Assignment
Give the number of lines below that hold the string "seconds", and nothing more.
:: Dataset entries ::
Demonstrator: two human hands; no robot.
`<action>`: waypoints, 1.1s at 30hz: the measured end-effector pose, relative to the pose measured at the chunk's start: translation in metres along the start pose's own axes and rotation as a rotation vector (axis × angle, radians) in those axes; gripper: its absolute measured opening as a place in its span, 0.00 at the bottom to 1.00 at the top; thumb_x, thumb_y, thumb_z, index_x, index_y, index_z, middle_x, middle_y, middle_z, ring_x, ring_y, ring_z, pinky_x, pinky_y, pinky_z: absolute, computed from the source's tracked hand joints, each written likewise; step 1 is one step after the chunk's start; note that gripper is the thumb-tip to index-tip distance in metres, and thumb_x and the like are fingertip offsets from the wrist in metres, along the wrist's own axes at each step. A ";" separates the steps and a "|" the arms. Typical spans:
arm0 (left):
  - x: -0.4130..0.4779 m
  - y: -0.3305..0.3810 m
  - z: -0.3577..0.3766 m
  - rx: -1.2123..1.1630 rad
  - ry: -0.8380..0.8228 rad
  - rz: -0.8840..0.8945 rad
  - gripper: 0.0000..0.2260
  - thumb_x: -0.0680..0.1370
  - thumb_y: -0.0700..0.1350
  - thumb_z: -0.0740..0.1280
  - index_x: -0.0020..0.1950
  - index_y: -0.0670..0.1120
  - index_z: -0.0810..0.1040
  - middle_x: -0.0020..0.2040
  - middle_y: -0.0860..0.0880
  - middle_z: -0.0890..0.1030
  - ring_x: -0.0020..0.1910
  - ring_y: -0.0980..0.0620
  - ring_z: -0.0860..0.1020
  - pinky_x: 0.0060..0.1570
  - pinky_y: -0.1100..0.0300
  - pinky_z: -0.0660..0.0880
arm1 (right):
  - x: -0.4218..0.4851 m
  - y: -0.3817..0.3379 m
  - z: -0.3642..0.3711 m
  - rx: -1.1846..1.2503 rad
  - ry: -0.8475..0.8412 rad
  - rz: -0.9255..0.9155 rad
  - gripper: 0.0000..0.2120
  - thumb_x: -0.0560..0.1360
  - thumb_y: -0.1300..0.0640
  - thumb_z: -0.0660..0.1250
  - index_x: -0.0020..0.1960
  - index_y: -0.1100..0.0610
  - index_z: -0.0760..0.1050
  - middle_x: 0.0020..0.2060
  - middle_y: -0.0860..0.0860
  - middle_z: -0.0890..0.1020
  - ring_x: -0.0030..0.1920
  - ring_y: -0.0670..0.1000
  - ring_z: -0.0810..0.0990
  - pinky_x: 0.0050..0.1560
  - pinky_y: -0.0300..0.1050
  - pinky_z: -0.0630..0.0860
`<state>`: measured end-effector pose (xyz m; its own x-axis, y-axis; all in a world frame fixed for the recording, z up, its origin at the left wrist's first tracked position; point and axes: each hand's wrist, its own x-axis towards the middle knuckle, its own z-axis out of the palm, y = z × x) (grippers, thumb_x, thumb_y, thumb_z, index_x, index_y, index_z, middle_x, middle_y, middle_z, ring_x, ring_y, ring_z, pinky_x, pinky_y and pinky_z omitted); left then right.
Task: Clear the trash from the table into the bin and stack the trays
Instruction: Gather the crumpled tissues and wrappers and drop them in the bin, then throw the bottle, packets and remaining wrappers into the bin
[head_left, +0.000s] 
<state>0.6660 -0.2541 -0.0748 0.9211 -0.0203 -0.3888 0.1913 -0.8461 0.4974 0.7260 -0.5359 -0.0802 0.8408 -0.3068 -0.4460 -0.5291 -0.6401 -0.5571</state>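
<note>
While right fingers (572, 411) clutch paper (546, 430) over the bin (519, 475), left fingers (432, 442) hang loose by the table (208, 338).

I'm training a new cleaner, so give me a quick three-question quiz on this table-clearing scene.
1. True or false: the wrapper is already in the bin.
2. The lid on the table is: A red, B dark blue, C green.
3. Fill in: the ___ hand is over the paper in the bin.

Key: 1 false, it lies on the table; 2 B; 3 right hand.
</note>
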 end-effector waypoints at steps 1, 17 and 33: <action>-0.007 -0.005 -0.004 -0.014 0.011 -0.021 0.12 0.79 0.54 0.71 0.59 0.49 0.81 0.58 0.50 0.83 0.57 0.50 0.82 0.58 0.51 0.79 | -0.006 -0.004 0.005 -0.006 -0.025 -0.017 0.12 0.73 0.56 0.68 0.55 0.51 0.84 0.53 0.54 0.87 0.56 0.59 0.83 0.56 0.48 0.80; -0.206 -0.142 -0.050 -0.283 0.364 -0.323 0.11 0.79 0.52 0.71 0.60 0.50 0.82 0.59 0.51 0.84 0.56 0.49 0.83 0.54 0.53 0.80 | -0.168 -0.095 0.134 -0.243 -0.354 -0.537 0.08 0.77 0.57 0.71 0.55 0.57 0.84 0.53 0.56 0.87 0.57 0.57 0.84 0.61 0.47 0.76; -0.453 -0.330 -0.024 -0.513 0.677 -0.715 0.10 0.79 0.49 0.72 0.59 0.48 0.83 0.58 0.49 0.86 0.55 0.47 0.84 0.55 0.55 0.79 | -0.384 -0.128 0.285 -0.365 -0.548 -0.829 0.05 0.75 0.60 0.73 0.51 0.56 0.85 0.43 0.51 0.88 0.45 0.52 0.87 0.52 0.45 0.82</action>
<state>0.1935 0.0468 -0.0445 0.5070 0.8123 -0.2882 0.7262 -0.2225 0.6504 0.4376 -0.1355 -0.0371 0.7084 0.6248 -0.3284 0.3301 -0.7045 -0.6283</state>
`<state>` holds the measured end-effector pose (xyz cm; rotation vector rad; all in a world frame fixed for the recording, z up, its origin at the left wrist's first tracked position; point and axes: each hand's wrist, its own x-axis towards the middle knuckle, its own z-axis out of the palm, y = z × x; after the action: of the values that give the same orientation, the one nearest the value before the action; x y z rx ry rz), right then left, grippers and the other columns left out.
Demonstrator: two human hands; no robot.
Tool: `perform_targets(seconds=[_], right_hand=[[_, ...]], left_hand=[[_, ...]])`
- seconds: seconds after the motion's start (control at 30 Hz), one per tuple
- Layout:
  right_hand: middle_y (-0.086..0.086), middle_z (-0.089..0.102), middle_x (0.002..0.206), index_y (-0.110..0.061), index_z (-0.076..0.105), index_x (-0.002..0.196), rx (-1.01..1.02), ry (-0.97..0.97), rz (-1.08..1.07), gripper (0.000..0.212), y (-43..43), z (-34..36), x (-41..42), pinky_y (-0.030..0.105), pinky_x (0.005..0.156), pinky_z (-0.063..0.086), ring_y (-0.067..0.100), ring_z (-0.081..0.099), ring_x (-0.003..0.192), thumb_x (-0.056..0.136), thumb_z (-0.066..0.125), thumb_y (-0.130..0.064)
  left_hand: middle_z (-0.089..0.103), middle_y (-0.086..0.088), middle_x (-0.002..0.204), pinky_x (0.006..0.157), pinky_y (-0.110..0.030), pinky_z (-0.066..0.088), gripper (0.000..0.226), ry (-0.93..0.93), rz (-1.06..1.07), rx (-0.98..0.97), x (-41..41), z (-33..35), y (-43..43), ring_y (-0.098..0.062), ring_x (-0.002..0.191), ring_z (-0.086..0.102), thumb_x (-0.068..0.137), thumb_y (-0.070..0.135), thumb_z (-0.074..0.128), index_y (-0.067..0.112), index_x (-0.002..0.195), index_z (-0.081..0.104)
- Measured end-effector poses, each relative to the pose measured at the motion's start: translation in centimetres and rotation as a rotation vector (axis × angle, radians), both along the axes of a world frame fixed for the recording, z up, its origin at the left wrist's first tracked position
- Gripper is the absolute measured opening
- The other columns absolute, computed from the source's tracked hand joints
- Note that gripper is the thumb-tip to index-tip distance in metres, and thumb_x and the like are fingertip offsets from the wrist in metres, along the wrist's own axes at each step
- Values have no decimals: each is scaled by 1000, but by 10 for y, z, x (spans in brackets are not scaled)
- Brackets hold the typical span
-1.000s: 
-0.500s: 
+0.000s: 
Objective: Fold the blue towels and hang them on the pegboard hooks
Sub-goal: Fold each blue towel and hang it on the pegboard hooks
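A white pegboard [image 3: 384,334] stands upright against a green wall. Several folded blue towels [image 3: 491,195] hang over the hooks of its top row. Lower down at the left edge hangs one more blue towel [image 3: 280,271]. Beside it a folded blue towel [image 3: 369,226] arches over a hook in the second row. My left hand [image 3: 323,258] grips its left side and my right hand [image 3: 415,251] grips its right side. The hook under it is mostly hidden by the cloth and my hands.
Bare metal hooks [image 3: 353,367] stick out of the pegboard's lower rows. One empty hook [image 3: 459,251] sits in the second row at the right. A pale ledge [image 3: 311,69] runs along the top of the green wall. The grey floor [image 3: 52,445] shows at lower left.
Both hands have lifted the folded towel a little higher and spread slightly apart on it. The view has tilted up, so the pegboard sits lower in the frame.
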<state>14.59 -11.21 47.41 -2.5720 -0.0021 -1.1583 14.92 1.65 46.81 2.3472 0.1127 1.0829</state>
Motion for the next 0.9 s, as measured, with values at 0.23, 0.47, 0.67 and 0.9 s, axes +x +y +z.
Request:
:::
Result below
2